All data obtained from the included questionnaires were inserted in a spreadsheet (Microsoft™ Excel™ 2019 for Mac) for statistical processing and analysis. Descriptive statistics for all variables were performed using frequencies (N/%). Normality and heteroskedasticity of data were assessed with Shapiro-Wilk’s and Levene’s tests (α = 0.05). The association between the items’ answers of Section II of the questionnaire was evaluated using the Chi-square or Fisher’s exact test according to data distribution. The relation between the median and IQR of the Total score and the socio-demographic characteristics as mother’s age (≤ 35 vs > 35 years), children’s age (0–6 months vs > 6 months), number of children (1 vs > 1), and receiving information during pregnancy (yes vs no) was assessed with the Mann-Whitney U test. The correlation between the median and IQR of the Total score and from whom mothers received information was assessed with the Kruskal-Wallis test. If the null hypothesis of Kruskal-Wallis’s test was rejected, post-hoc pairwise analyses were performed with Dunn-Bonferoni’s test. The alpha risk was set to 5% (α = 0.05).

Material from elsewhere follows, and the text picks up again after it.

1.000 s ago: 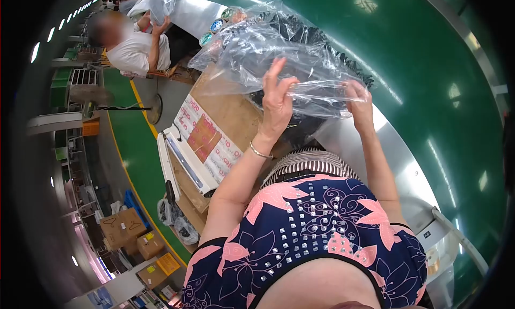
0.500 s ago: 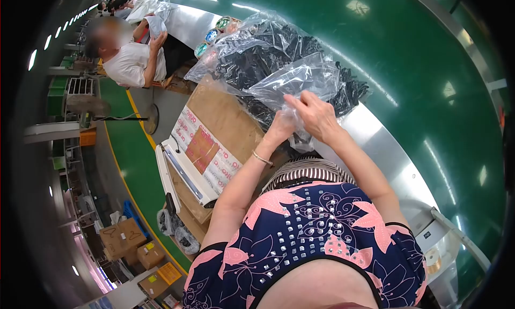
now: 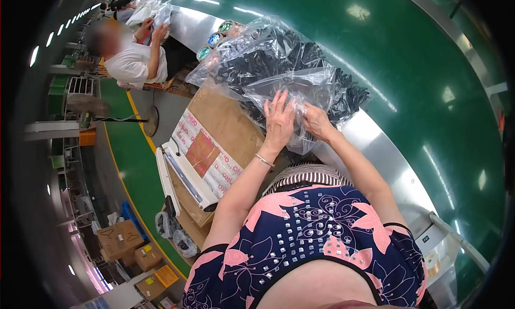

The questionnaire was opened by 1340 subjects, 1297 of whom had a child aged 0–3 years, 792 were residents in Lombardy, and 600 had a high level of education (high school diploma or higher), so the latter respondents (n = 600) were included and analyzed. About half of the sample (44.67%) were aged between 31 and 35 years, 76.50% were employed, and most had only one child (81.50%) aged between 0 and 6 months (55.33%) (Table 1).

Table 1 Section I: demographic characteristics of respondents

Table 2 describes mothers’ knowledge and attitudes toward oral health during pregnancy.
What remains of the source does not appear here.